ひらり、ひらり


季節外れの狂い咲きの桜が俺たちのめくらましをするかのように舞い散る。



ひらり、ひらり


雪と桜が際限無く落ちてくる中、また夢はアクマの群れの中を駆け巡る。



ひらり、ひらり


俺の六幻によく似た細く、長い刀を流れるように振り回しながらアクマの魂を狩っていく。



ひらり、ひらり


舞い続けるのは桜と雪とまた夢とアクマの魂。


ひらり、ひらり


誰が一番先に歩を止めるか。誰が先に尽きるか。



ひらり、ひらり。



「ちょっと、神田もちゃんと働いてよ」

「…あぁ。わかってる」



一段落ついたのか、俺の方まで戻ってきて呆れたように声をかけてくるまた夢。

いままで動き回ってたこいつの髪や服には桜と雪が沢山ついていて、思わずひとつ取ってやる。



「んっ、ありがと」

「…………………」

「…神田?はやく終わらせて帰ろうよ。

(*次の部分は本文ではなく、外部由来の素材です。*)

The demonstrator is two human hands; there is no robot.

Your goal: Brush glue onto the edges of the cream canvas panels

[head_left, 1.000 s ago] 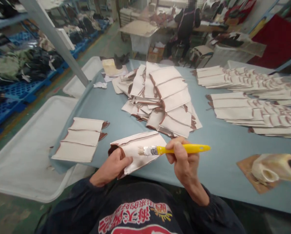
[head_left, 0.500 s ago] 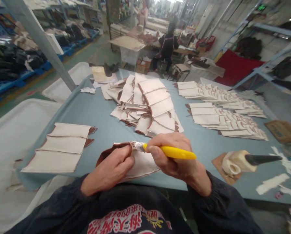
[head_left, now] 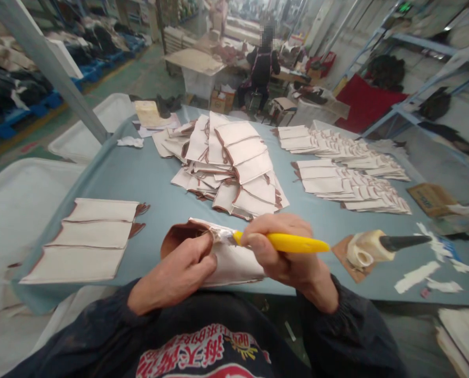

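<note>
Shifted the yellow brush (head_left: 297, 243) since a second ago from over the middle of the cream piece (head_left: 234, 266) to its open end, near the blue table's (head_left: 112, 176) front edge. Pinching that end with left hand (head_left: 181, 269); gripping handle with right hand (head_left: 285, 257). Could smear the outer face through a slack pinch.

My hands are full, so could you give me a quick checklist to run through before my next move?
1. Brush gripped: ok, right hand holds the yellow handle.
2. Pouch steadied: ok, left hand is on it.
3. Bristles touching the pouch: cannot tell, the tip is too unclear.
4. Container apart from the right hand: ok, it sits on a brown board.
5. Container's fill: cannot tell.
6. White scraps off the table: not ok, they lie at its right end.
</note>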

今日はジェリーさん特製ディナーって言ってたから楽し「おまえは散るなよ」…、?」

「おまえは、散るな」

「なに、言ってんの?神田、」

「……別に。さっさと終わらせて帰んぞ」

「、うん。そうだね」



雪が散ったら雨になって、また雪になる。
桜は散ってもまた春になれば花をつける。
アクマの魂がいくら散っても知ったことじゃ無い。

だけど、こいつの命は散ったら、もう戻らない。

舞うのは好きにしろ。だけど、散るな。

おまえにはまた花を付ける春は、やってこないんだから。